ECLI: ECLI:NL:TGZRSGR:2012:YG2360
Datum uitspraak: 16-10-2012
Datum publicatie: 16-10-2012
Zaaknummer(s): 2010-251b
Onderwerp: Geen of onvoldoende zorg
Beslissingen:
Inhoudsindicatie: Klaagster verwijt de neurochirurg  dat hij de operatie slecht heeft voorbereid, daar voorafgaand  aan de operatie geen medisch relevante informatie is opgevraagd bij het verwijzende ziekenhuis. Daarnaast is niet met klaagster besproken dat zij niet door de arts maar door een collega van hem zou worden geopereerd. Voorts verwijt klaagster de arts dat hij tijdens het poliklinisch consult nooit heeft gesproken over een ‘herseninfarct’ als mogelijk risico van een cervicale laminectomie. Klacht afgewezen.  
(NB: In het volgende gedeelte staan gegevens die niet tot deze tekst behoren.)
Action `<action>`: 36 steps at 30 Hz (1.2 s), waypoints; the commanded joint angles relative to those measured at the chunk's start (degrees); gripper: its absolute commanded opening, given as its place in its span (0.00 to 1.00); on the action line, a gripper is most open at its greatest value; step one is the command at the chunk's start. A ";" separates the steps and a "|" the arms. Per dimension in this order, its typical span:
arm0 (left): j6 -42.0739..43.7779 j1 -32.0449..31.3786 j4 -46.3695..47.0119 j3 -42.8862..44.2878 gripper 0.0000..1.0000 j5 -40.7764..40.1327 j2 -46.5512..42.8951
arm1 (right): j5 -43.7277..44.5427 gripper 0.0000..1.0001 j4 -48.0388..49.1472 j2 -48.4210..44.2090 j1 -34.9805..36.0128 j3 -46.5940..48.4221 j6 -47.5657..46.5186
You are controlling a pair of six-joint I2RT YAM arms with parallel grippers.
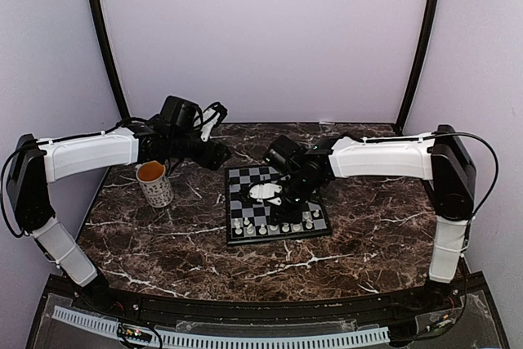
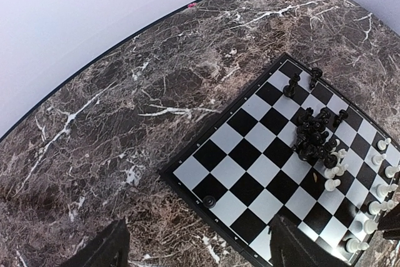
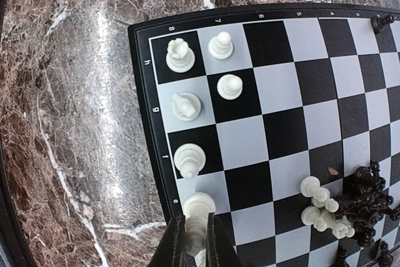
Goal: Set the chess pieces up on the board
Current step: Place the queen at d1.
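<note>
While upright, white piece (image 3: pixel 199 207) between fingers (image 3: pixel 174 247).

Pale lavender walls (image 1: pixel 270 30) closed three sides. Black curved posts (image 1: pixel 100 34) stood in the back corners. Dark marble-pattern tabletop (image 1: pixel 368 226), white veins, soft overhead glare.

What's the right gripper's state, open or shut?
Shut. In the right wrist view the right gripper clamps a white chess piece between its fingers at the edge of the board.
</note>
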 commanded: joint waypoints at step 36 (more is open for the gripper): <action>-0.23 0.29 -1.94 1.94 0.79 5.01 1.82 | 0.72 0.28 1.02 2.03 0.65 0.37 0.58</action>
Datum uitspraak: 16 oktober 2012

Het Regionaal Tuchtcollege voor de Gezondheidszorg te 's-Gravenhage heeft de navolgende beslissing gegeven inzake de klacht van:

A,

wonende te B,

klaagster,

                                                           tegen:

C, neurochirurg,

wonende te D,

de persoon over wie geklaagd wordt,

hierna te noemen de arts.

1. Het verloop van het geding

Het klaagschrift (met bijlagen), namens klaagster opgemaakt door mr. J.M. Tromp, advocaat te Rotterdam, is ontvangen op 24 december 2010. Namens de arts heeft E, als advocaat werkzaam binnen de Sector Juridische Zaken van het F te D, tegen de klacht verweer gevoerd, waarna partijen achtereenvolgens hebben gerepliceerd en gedupliceerd. Op 26 september 2011 zijn kopieën van het medisch dossier van klaagster en een CD-rom met beeldopnamen ontvangen, ingestuurd door E. Partijen hebben geen gebruik gemaakt van de gelegenheid om in het vooronderzoek mondeling te worden gehoord.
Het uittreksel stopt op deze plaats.